Sin embargo, hay otro aditamento que hace que esta realidad no sea amigable con los analistas que buscan certezas predictivas. Si tomamos como cierta la casi unánime lectura de encuestadores que ven que el efecto Massa está en una etapa regresiva, entonces no es difícil retomar en nuestros análisis el factor dubitativo del kirchnerismo, encarnado en la figura de Daniel Scioli. Y no dubitativo porque él lo exprese de este modo (siempre ha indicado discursivamente que está dentro del movimiento), sino por los gestos complacientes que tiene con todos, incluyendo a aquellos con quienes los kirchneristas puros no quieren sentarse. Éste ha sido su sello propio a la hora de hacer política.
El conflicto, creemos, no es tanto si el Gobernador de Buenos Aires elige correrse o no de su postura –cosa que resulta muy improbable- sino las acciones que el resto de los precandidatos del movimiento realicen respecto de ella. El kirchnerismo ha encarnado, como lo ha hecho el peronismo, una suerte de motor nemético cuya fuerza centrípeta tiende a aglutinar aquello que para muchos es esquivo, casi imposible de homogeneizar. Para estos casos, la conducción es el condimento infaltable, el aglutinante. El hecho de que Cristina Fernández no pueda ser reelecta es lo que abre el juego en ese motor que debe reacomodarse, regular nuevamente las revoluciones para mantener las cosas en su lugar. Por ese motivo, también, hay muchas expectativas por los gestos de una Presidenta que tiene un gran poder –muy sugerente dado que estamos en la recta final de su mandato- para definir las correlaciones.
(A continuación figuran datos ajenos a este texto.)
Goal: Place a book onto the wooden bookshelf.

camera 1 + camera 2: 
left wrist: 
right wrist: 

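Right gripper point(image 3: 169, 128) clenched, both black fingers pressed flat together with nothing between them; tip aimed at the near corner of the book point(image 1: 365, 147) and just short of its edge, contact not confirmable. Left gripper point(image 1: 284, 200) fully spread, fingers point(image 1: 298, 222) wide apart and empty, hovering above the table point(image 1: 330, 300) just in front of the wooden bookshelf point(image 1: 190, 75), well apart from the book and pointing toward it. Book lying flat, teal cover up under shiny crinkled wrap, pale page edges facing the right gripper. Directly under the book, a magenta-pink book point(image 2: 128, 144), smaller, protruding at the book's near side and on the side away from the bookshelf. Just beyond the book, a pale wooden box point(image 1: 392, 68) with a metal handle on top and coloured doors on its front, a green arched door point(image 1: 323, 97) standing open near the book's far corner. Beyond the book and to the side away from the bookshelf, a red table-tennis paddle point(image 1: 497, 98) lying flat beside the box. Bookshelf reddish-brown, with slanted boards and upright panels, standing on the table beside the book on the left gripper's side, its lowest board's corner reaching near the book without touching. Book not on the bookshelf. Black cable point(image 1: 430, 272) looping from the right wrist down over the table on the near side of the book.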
El escenario está abierto a las variadas posibilidades que ofrece la democracia participativa, así como a las interpretaciones de los observadores. Ya hemos dicho que no somos amigos de la futurología, no tanto por el temor de cometer errores de interpretación, sino por la propia forma de entender la política que tiene este movimiento. Sin embargo, sin mucha originalidad dado que esto ya se ha visto en innumerables ocasiones en esta última década, creemos que CFK privilegiará las opciones que impliquen mantener los nudos conflictivos dentro del movimiento. Si esto es así, es improbable que tanto la Presidenta como Scioli –por su propio modo de hacer política- vayan por el camino de la sujeción, o la identificación de sí mismos como diferentes. Veremos entonces cómo juegan sus fichas el resto de los precandidatos del Frente para la Victoria a la hora de inclinar la balanza. Veremos, por último, quién es capaz de expresar la virtú que los nuevos tiempos reclaman, más que someternos a la búsqueda estéril de supuestos legítimos herederos.